-- Opening Marker --

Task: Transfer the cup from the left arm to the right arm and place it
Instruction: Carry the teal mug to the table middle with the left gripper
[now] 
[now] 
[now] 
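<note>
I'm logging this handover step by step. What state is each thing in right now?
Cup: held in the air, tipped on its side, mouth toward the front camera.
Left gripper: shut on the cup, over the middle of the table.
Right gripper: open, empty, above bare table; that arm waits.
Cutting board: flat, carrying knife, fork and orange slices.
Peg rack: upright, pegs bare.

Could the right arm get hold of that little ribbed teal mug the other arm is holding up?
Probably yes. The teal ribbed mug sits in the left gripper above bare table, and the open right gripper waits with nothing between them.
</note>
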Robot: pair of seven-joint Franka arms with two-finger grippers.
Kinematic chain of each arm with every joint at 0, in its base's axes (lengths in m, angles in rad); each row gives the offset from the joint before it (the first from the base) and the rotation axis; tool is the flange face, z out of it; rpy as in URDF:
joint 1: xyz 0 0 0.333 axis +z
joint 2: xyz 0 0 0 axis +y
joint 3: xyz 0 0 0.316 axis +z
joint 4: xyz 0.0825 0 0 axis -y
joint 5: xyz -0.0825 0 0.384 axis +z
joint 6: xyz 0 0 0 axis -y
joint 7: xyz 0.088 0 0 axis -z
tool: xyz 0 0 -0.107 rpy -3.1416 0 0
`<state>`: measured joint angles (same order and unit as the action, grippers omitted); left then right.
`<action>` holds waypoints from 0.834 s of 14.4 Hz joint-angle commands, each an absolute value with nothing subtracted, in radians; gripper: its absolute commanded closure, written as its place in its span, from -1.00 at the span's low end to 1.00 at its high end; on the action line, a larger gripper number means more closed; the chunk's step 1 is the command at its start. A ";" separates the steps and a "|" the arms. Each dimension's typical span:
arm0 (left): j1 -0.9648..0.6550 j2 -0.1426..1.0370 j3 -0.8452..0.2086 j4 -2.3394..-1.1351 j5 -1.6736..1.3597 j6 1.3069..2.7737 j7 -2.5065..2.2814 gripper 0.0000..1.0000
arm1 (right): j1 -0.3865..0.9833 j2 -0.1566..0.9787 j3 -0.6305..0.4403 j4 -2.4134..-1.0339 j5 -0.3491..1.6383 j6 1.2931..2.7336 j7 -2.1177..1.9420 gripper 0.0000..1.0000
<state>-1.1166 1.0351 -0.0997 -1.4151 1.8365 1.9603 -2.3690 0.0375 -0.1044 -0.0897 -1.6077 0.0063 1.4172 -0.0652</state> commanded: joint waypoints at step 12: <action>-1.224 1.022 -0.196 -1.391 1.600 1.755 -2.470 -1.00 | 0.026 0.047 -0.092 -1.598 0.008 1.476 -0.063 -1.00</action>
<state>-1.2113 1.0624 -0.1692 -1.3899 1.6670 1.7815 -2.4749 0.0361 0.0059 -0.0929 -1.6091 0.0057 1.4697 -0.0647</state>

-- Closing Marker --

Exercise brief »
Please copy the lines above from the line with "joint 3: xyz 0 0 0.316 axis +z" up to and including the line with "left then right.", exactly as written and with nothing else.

Answer box »
joint 3: xyz 0 0 0.316 axis +z
joint 4: xyz 0.0825 0 0 axis -y
joint 5: xyz -0.0825 0 0.384 axis +z
joint 6: xyz 0 0 0 axis -y
joint 7: xyz 0.088 0 0 axis -z
tool: xyz 0 0 -0.107 rpy -3.1416 0 0
`<state>`: measured joint angles (same order and unit as the action, grippers omitted); left then right.

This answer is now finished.